Essentiellement, les participants de cette étude perçoivent les intervenants comme des professionnels œuvrant dans un organisme, mais aussi en grande partie comme des amis, ou du moins, comme des personnes ayant des comportements et des attitudes faisant penser à des amis. Cet aspect fait référence à la mutualité qui se dégage de la relation et à laquelle les personnes accordent une grande valeur. Peu d'étude ont été faites au sujet de la relation d'amitié ou de la mutualité dans les relations entre les intervenants et les personnes utilisant les services. Cela peut possiblement être expliqué par le tabou entourant ce phénomène qui est alimenté par la nature subversive de telle relation. Effectivement, développer une relation s'approchant de l'amitié avec les personnes peut être interprété comme un manque d'éthique et les intervenants peuvent hésiter à en parler (Alexander & Charles, 2009). Pourtant, le travail social prend racine dans des pratiques où agir en ami envers les personnes jouait un rôle proéminent (Dybicz, 2012). De notre temps, l'expertise

et la standardisation des pratiques sont valorisées et agir en ami est plutôt vu comme étant contraire à l'éthique professionnelle. Néanmoins, certains auteurs considèrent qu'il peut y avoir de nombreux bénéfices à la mutualité dans la relation. Même que selon Alexander et Charles (2009), il ne saurait y avoir de relation sans cet aspect. Ils affirment que toutes les relations sont à double sens (birectionnelles) et que dans les interactions, chaque individu répond aux actions de l'autre. De cette façon, une compréhension conjointe des événements est créée. La réciprocité et la mutualité sont donc au cœur des interactions et les relations entre les intervenants et les personnes utilisatrices ne font pas exception à la règle.

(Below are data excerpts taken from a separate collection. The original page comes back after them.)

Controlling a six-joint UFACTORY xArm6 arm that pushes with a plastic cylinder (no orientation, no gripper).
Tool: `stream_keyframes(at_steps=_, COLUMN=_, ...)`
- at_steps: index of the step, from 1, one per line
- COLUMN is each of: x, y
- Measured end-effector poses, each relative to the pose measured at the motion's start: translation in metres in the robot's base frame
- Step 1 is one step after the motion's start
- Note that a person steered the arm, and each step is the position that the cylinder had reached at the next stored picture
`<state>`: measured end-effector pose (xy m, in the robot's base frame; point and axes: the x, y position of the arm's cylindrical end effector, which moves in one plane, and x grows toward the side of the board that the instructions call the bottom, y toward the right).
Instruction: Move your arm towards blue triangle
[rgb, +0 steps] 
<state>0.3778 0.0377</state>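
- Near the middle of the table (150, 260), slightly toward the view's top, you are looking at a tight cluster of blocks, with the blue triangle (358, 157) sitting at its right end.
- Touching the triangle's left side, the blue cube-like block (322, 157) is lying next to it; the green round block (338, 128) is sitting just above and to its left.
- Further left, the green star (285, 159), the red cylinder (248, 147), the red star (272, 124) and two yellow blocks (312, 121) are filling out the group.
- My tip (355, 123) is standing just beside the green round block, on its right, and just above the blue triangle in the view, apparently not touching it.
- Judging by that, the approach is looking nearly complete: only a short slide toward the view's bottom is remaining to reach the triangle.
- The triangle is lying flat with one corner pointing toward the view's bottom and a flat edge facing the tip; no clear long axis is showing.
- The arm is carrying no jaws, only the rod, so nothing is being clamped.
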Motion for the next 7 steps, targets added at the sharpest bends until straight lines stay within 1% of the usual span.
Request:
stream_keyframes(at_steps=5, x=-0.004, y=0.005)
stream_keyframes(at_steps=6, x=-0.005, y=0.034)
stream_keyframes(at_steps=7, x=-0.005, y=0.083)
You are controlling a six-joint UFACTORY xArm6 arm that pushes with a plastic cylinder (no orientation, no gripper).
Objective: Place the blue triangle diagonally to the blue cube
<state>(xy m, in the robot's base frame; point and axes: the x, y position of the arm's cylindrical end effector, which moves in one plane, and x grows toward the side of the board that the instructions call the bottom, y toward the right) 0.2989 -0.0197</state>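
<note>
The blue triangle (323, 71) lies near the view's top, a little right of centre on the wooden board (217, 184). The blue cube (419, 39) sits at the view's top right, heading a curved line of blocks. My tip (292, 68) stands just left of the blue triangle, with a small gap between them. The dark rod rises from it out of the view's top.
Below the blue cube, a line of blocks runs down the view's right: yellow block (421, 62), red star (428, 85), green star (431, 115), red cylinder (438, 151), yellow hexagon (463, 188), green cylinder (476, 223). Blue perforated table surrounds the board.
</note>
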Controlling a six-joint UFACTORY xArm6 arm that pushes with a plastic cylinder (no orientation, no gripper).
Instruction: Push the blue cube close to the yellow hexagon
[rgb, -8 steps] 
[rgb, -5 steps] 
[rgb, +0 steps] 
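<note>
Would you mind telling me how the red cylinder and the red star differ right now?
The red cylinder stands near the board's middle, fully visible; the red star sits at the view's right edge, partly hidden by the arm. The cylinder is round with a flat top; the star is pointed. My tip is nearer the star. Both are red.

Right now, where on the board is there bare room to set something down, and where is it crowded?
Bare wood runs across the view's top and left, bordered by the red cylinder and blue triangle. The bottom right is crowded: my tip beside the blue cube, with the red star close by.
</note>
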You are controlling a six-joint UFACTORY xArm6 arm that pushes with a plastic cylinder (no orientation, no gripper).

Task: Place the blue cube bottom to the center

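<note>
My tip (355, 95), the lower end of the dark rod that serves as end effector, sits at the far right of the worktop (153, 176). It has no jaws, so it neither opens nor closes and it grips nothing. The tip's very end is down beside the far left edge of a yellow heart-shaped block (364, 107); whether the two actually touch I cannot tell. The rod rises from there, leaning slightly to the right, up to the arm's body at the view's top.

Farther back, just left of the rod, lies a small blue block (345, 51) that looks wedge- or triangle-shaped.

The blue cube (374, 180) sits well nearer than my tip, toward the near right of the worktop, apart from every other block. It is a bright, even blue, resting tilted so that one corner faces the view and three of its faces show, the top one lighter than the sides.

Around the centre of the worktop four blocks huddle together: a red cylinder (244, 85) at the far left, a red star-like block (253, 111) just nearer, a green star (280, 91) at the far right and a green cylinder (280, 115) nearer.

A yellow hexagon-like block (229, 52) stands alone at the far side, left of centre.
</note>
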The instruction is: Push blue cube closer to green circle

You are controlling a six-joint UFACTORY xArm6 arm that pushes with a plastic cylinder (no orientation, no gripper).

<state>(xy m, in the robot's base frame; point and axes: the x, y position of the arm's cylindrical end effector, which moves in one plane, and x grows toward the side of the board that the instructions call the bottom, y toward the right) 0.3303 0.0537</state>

La mutualité est une composante importante de la RT et elle peut avoir des conséquences positives telles qu’augmenter le sentiment de connexion, favoriser la confiance de la personne et normaliser la relation (Reamer, 2003). Dans notre étude, nous avons constaté que ce type de relation peut favoriser une relation égalitaire, rendre la relation naturelle et confortable, faciliter la communication et permettre à la personne d'avoir l'occasion de partager ses forces avec l'intervenant. Effectivement, un participant se rappelle d'une situation où il a eu l'occasion d'apprendre quelque chose à un intervenant Selon ce participant, cette expérience a été positive pour lui-même, mais aussi pour l'intervenant en question. À ce sujet, on peut citer l'étude d'Alexander et Charles (2009) qui visait à documenter l'expérience des travailleurs sociaux face à la réception de soins et d'attention de la part de leurs clients. Les participants de cette étude qualitative étaient invités à parler de situations dans lesquelles ils ont eu conscience qu'un de leur client se préoccupait d'eux. Ces situations ont une grande importance aux yeux des intervenants interviewés, et la mutualité et la réciprocité prend une place proéminente dans leur pratique. Par contre, ils sont aussi préoccupés par le fait que ces comportements vont quelque peu à l'encontre de ce qu'ils ont appris lors de leur formation et des normes du cadre professionnel.

Ainsi, il existe une dualité entre les normes professionnelles, et ce qui est perçu comme aidant par les utilisateurs de services et les pratiques des intervenants. Alexander et

Charles (2009) recommandent donc que les standards professionnels soient révisés afin d'y inclure la reconnaissance de la mutualité qui existe dans toutes les relations.